According to statistics Canada, a survey has been sent out to Canadians every three months since legalization to learn about consumption habits. In 2018, 14.2 percent of people drove within two hours of consuming cannabis, whereas in 2019 the number dropped to 13.2, suggesting localized supply was helping curb the problem. 

Statistics Canada uses research from every three months to watch how legalization of cannabis has changed the behaviour of Canadians.

In the report by PRP cannabis-related driving charges increased dramatically over a similar period. There are two reasons this increase occurred within the region, but isn’t seen on a national scale.
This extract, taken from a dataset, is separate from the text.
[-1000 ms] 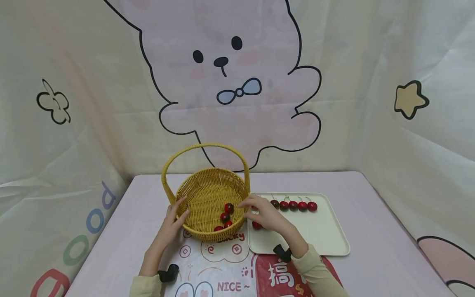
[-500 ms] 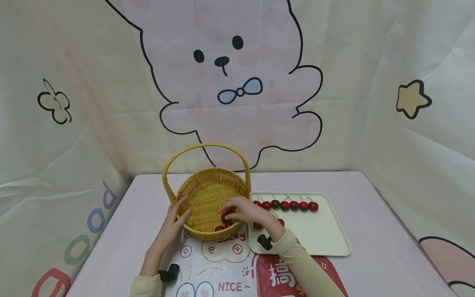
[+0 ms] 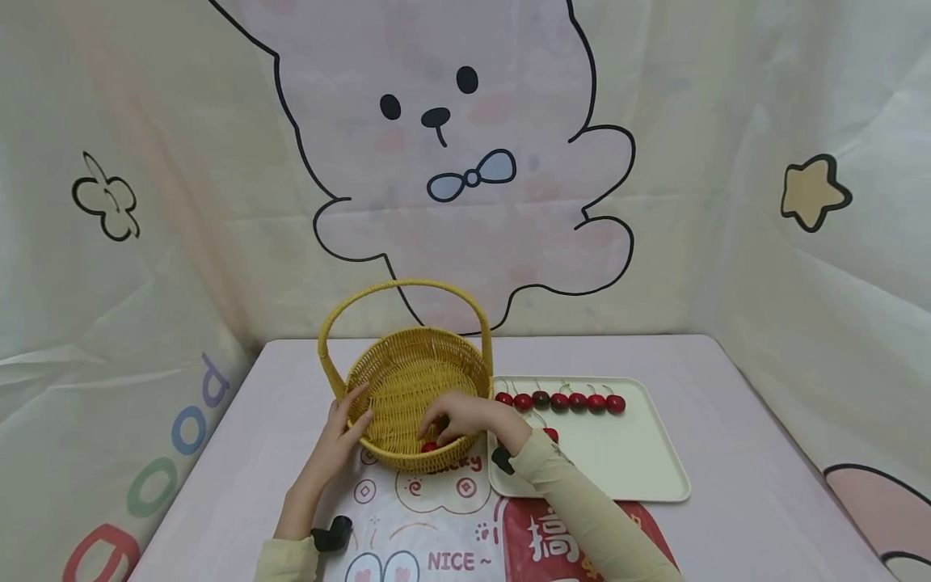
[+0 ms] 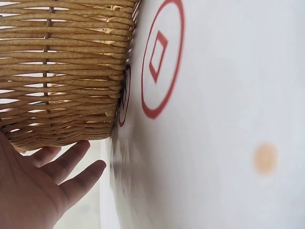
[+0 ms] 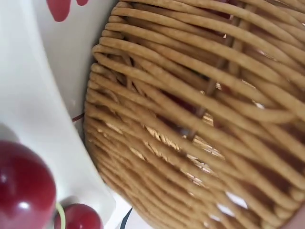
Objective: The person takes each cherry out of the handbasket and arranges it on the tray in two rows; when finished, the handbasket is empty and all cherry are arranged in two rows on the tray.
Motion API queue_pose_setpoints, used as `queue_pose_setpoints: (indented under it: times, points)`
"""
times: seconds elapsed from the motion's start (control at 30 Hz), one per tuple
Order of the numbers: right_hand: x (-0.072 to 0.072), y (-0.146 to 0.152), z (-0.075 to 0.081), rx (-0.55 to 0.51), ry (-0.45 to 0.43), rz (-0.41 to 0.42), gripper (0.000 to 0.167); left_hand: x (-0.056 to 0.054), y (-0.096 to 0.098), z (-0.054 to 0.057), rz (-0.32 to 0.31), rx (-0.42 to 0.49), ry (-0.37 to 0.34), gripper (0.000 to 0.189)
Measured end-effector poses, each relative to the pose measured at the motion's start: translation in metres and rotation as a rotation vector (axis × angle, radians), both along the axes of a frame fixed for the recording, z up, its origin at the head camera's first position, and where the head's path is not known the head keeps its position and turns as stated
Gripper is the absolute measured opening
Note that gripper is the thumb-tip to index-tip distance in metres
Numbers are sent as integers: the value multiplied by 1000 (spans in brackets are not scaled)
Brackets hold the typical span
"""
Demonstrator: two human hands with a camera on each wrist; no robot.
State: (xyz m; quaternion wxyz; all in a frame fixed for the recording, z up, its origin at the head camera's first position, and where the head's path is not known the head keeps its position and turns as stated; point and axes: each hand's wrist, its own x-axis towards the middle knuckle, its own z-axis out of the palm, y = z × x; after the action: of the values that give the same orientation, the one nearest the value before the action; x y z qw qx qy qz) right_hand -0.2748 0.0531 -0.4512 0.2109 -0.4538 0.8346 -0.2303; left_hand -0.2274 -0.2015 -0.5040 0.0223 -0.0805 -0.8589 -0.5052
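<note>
A yellow wicker basket (image 3: 393, 388) with a tall arched handle stands on the table. My left hand (image 3: 339, 436) rests against its left rim; in the left wrist view its fingers (image 4: 71, 162) lie fairly straight beside the woven wall. Inside the basket, my right hand (image 3: 461, 416) reaches over the right rim with bent fingers around the cherries. A red cherry (image 3: 429, 447) shows just below the fingertips, and a dark one (image 3: 441, 422) shows between finger and thumb. Whether it pinches one is hidden. The right wrist view shows mostly the basket's outer wall (image 5: 190, 95).
Right of the basket lies a cream tray (image 3: 618, 477). A row of cherries with stems (image 3: 578, 402) lines its far side. Closer in, another cherry (image 3: 550, 435) is partly covered by the right forearm. A printed mat (image 3: 436, 537) lies in front; fabric walls stand around the table.
My right hand has moved left from above the tray edge into the basket and lowered onto the cherries there, its fingers bending. The left hand stays at the rim.
</note>
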Motion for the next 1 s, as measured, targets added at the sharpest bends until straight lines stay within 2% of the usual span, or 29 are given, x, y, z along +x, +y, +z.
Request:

Newer officers recruited into the force all get training on Standard Field Sobriety Testing (SFST) Constable Mooken explained, recalling that when he joined the force this was not the norm.

Across Canada there were more than 14,400 trained SFST officers as of 2018 and 1,082 certified Drug Recognition Experts as of 2021.  

Another reason for an increase in impaired driving charges due to cannabis is people are more educated and are calling in to report those driving high. The increased education surrounding cannabis use has been a result of legalization and because both Brampton and Mississauga residents have easy access to both legal and illegal cannabis, awareness campaigns have been stepped up.

A third, possible reason for increased driving charges, which has been pointed out by some observers, is the decision of some municipalities to opt out next to others that allow legal shops. Many driving farther distances, often wanting an immediate fix, will consume as they drive from a location, which raises more questions around Mississauga’s decision to opt out, next to Brampton and Toronto, where local residents may be travelling to.  

“Our community is our strongest partner when combatting crime and keeping communities safe,” Constable Mooken said. “We encourage anyone that witnesses a suspected impaired driver to call 911, so that officers can attend and determine if in fact the driver is impaired. That phone call could be the difference in saving lives.”